Karlsruhe. Chemikalien, Fernzünder, Anleitung zum Bombenbau: Die Giftküche des "Bombenbastlers von Lörrach" war legal. Um den Neonazi unter Terror-Verdacht anzuklagen, fehlen der Justiz die konkreten Anschlagspläne.
Sie haben seine E-Mails und schriftlichen Unterlagen nach Hinweisen durchforstet. Sie werteten akribisch seine Äußerungen auf Neonazi-Plattformen im Internet aus. Sie durchsuchten die Wohnungen von acht Bekannten und Freunden. Mehr als ein Jahr lang ermittelten Polizei und Staatsanwaltschaft gegen einen als "Bombenbastler von Lörrach" bekannt gewordenen Rechtsextremen - auf der Suche nach dem entscheidenden Hinweis. "Es waren sehr weit gehende Ermittlungen", sagt der Lörracher Oberstaatsanwalt Otto Bürgelin.
Doch das kritische Puzzlestück fanden die Ermittler nicht: Einen Hinweis auf konkrete Planungen für einen Anschlag auf ein bestimmtes Ziel. Deswegen wird sich der heute 24-jährige Neonazi nicht wegen der "Vorbereitung eines Explosionsverbrechens" oder der "Vorbereitung einer schweren staatsgefährdenden Gewalttat" vor Gericht verantworten müssen. Das hat das Oberlandesgericht Karlsruhe gestern entschieden. Die Anklage der Staatsanwaltschaft wird nicht zugelassen.
Nach der Hausdurchsuchung im August 2009 hatte die Sache noch ganz anders ausgesehen. Die Polizei fand kiloweise Chemikalien für den Bombenbau, drei Handbücher zum Thema Sprengstoff, eine Zündvorrichtung samt Fernzünder sowie einen "Stahlrohrkörper mit Verschlusskappen", wie er für Rohrbomben eingesetzt wird.
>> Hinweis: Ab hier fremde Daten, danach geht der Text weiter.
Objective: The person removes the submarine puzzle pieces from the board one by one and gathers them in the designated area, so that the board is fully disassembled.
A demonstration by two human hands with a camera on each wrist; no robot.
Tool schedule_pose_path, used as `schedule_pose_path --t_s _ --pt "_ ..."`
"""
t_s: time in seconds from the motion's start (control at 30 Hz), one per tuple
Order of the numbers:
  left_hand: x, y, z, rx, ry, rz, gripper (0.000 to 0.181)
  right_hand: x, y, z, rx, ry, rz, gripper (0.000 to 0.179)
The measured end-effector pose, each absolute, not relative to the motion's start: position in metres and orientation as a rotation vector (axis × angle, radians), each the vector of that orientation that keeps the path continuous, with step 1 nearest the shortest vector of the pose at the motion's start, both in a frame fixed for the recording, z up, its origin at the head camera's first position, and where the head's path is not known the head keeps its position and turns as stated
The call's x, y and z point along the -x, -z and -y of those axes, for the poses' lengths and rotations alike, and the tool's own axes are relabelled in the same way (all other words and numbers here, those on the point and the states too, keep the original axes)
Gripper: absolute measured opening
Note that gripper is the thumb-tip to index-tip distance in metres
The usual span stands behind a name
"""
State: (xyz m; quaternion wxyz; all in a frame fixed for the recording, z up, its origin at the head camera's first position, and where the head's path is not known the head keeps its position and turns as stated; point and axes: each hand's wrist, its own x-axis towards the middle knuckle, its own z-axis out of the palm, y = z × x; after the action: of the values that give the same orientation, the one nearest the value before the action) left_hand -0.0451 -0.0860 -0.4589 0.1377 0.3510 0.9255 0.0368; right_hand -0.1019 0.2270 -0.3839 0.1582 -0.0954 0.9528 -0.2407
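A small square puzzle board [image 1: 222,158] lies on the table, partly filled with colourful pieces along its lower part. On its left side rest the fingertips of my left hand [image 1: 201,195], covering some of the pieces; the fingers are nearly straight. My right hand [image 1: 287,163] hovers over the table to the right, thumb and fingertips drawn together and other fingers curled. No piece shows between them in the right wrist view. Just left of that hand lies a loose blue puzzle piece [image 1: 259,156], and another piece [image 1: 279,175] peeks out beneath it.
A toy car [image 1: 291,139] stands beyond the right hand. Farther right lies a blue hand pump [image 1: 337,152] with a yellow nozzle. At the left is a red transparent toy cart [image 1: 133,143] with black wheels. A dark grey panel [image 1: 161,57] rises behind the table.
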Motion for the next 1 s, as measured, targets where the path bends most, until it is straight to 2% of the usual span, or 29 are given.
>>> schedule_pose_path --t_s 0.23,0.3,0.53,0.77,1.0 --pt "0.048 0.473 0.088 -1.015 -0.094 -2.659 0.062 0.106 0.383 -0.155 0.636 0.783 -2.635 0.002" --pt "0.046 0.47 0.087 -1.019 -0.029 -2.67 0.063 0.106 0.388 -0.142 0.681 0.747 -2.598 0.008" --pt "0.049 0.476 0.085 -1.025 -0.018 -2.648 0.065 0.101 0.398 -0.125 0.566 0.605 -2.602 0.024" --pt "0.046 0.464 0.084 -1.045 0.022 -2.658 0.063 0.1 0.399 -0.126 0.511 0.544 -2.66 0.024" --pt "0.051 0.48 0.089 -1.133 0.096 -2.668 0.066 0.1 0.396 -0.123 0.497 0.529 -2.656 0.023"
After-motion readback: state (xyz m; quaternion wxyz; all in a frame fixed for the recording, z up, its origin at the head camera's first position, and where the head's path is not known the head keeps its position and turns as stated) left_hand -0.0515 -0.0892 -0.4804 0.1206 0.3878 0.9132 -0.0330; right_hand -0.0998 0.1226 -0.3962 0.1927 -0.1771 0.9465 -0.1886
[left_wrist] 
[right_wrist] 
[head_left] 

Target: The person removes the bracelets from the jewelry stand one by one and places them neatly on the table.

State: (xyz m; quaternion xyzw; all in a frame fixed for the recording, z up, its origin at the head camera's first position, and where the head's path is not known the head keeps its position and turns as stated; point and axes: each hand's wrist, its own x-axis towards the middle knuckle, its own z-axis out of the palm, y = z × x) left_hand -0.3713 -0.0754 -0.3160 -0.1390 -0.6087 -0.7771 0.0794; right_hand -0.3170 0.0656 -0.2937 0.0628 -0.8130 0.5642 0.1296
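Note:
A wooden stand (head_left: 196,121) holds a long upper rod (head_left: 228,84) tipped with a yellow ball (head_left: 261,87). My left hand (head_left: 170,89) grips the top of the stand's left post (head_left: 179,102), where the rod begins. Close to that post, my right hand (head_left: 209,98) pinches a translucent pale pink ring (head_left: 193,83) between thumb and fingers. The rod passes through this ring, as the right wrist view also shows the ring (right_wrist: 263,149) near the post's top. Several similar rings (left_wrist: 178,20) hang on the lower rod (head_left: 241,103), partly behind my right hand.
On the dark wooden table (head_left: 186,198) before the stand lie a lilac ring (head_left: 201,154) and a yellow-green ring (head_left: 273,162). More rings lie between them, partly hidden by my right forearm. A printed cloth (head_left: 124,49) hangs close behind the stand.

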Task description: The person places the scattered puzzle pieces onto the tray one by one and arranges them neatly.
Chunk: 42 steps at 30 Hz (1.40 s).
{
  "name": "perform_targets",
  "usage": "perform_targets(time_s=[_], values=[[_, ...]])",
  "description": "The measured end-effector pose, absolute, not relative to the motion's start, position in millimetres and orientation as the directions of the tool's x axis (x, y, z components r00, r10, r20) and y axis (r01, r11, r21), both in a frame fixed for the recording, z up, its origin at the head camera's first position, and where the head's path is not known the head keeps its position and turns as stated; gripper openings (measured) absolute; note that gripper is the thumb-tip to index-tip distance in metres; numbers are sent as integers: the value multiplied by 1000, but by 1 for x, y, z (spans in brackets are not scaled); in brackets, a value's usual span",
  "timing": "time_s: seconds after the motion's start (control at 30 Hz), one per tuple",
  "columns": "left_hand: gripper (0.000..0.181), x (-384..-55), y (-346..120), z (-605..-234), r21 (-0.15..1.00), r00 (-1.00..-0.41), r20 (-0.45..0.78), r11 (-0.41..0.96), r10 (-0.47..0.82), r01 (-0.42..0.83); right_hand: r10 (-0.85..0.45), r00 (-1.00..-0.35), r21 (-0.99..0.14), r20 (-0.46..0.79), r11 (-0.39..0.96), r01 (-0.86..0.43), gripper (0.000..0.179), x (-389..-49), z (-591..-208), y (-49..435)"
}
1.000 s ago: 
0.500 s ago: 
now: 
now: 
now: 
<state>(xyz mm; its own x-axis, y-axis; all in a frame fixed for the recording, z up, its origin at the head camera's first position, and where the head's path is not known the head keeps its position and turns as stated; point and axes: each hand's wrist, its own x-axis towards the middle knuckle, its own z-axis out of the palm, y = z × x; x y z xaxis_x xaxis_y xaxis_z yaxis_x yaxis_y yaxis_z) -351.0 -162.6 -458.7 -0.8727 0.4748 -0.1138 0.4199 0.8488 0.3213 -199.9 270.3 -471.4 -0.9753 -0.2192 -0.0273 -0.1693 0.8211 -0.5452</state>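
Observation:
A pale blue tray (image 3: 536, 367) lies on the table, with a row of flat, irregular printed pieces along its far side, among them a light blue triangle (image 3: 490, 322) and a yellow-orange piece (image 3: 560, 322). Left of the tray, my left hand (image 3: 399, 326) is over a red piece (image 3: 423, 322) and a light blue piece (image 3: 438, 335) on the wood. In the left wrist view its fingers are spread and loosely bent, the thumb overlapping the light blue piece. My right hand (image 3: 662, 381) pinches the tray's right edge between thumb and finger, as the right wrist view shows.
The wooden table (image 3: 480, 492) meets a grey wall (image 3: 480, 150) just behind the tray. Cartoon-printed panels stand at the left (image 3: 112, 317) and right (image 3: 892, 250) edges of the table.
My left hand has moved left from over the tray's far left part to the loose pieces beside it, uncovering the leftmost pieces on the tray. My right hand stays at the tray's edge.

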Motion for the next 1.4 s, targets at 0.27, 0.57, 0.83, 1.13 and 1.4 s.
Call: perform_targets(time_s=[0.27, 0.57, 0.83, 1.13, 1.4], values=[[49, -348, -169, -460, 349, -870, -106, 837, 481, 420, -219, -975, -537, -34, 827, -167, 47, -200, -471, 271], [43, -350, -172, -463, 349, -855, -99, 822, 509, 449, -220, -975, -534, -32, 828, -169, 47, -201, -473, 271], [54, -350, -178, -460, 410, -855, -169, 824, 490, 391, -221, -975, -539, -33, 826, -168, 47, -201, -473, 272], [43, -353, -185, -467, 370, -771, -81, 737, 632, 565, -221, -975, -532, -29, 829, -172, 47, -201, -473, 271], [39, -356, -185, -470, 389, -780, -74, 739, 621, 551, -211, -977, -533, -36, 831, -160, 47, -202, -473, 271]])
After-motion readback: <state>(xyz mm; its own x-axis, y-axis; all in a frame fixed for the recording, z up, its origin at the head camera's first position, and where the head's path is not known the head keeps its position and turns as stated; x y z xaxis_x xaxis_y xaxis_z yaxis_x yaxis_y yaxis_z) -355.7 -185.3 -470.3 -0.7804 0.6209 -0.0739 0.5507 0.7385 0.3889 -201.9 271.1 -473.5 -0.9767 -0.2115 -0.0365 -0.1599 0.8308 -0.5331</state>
Polizei und Staatsanwaltschaft waren sicher, ein Sprengstoffattentat verhindert zu haben. Als Ziel wurde die Freiburger Antifa vermutet. Das Problem: Die beschriebene Giftküche ist an sich völlig legal, alle Einzelteile sind im Handel frei käuflich, ihr Besitz ist nicht strafbar. Zu einer funktionstüchtigen Bombe waren sie noch nicht zusammengefügt - was aber nur wenige Stunden gedauert hätte.
Deshalb suchten die Ermittler so fieberhaft nach Hinweisen für konkrete Anschlagspläne, etwa Skizzen vom geplanten Tatort oder Verabredungen mit Komplizen. Außer ein paar nebulösen Andeutungen in Mails und Internetprotokollen fand sich aber nichts.
Zwar sei davon auszugehen, "dass der Angeschuldigte sich intensiv mit dem Thema eines Sprengstoffeinsatzes befasst habe", schreiben die Karlsruher Richter. Es fänden sich jedoch "keine konkreten Anschlagspläne oder -ziele oder Hinweise auf einen Zeitpunkt, zu dem an einen Einsatz des ohnehin noch herzustellenden Sprengstoffs gedacht gewesen sei." Dies ist aufgrund der Rechtslage aber entscheidend (siehe Infokasten). "Uns war klar, dass es schwierig werden würde", sagt Oberstaatsanwalt Bürgelin. Man habe damals auch erwogen, die Umtriebe des Rechtsextremen, der als Stützpunktleiter der NPD-Nachwuchsorganisation JN aktiv war, über längere Zeit verdeckt zu überwachen. Keine unübliche Praxis: Im Fall der islamistischen Sauerland-Terroristen etwa beschatteten rund 500 Ermittler die Verdächtigen über Monate hinweg rund um die Uhr - und griffen erst zu, als die Beweislage überwältigend war.
Doch die Lörracher Ermittler entschieden sich dagegen. "Die Gefahrenlage sprach für den schnellen Zugriff", sagt Bürgelin. Ein weiterer Grund war, dass der anonyme Tipp, der die Polizei erst auf die Spur des Bombenbastlers brachte, aus der linken Szene kam, die den E-Mail-Verkehr des damals 22-Jährigen abgefangen hatte. "Es gab die Gefahr, dass der Beschuldigte gewarnt wird und Beweismittel vernichtet."
Vor Gericht wird sich Thomas B., der heute im Ulmer Raum lebt, allerdings in jedem Fall verantworten müssen. Denn bei der Durchsuchung wurden auch ein Schweizer Sturmgewehr, drei Patronen sowie illegale Messer gefunden. Das Sturmgewehr war zwar unbrauchbar gemacht - es fehlte der Verschluss -, dennoch stellt der Besitz einen Verstoß gegen das Kriegswaffenkontrollgesetz dar, was juristisch als Verbrechen eingestuft wird.